A few freshwater cyanobacteria have been investigated previously, and these also contained SQDG, monogalactosyldiacylglycerol, and digalactosyldiacylglycerol, whereas PG was the only phospholipid (22, 23). However, none of these strains showed nearly as strong a preference for SQDG over PG as seen in marine Prochlorococcus and Synechococcus, and it is uncertain whether the difference between these previous studies and the observations presented here are an artifact of the lower SO42− concentrations that are used in “freshwater” culture media vs. “seawater” media. These previous studies used TLC for the analysis of intact membrane lipids, yet HPLC/ESI-IT-MSn analysis of SQDG and PG in the cyanobacteria Synechocystissp. PCC6803 (Table 1) agreed almost exactly with the data generated by other investigators using TLC (22).

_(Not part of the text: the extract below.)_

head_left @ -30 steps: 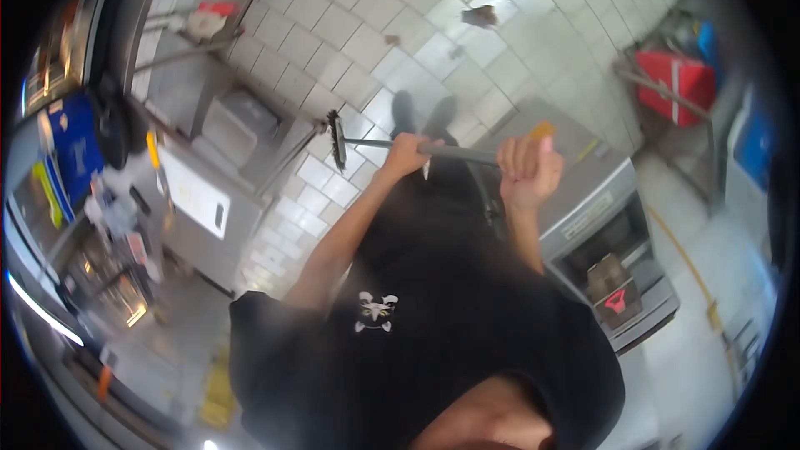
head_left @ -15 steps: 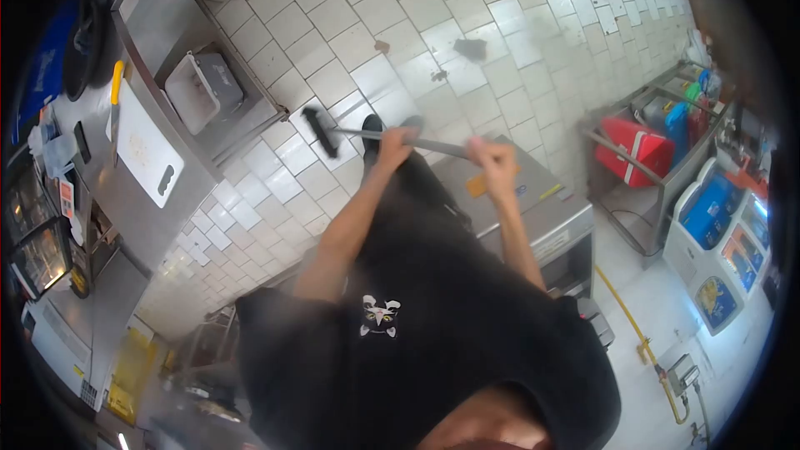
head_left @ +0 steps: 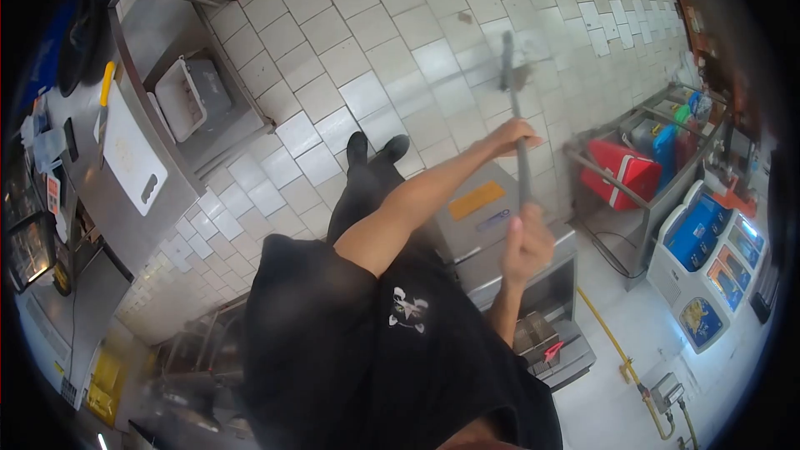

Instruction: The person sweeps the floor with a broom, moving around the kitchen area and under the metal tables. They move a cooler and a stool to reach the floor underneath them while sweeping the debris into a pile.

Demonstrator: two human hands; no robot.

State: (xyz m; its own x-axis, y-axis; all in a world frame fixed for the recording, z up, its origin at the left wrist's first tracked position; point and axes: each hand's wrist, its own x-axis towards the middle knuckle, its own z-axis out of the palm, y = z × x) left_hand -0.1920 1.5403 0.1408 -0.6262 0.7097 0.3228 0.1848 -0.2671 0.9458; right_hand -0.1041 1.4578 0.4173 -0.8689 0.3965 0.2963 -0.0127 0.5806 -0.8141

SQDG and PG are the only membrane lipids in cyanobacteria with a net negative charge and are likely to serve a similar purpose in the cell (23). Benning (23) hypothesized that SQDG may replace PG in cyanobacteria when ambient phosphate is scarce. If this “sulfolipid–phospholipid substitution hypothesis” is true, then we might expect that the SQDG/PG ratio of Prochlorococcus cells to be even higher in the NPSG than the 37 ± 7 that we observe in cultures because the ratio of dissolved SO42− to PO43− is nearly 3 orders of magnitude higher in the NPSG than in the culture media.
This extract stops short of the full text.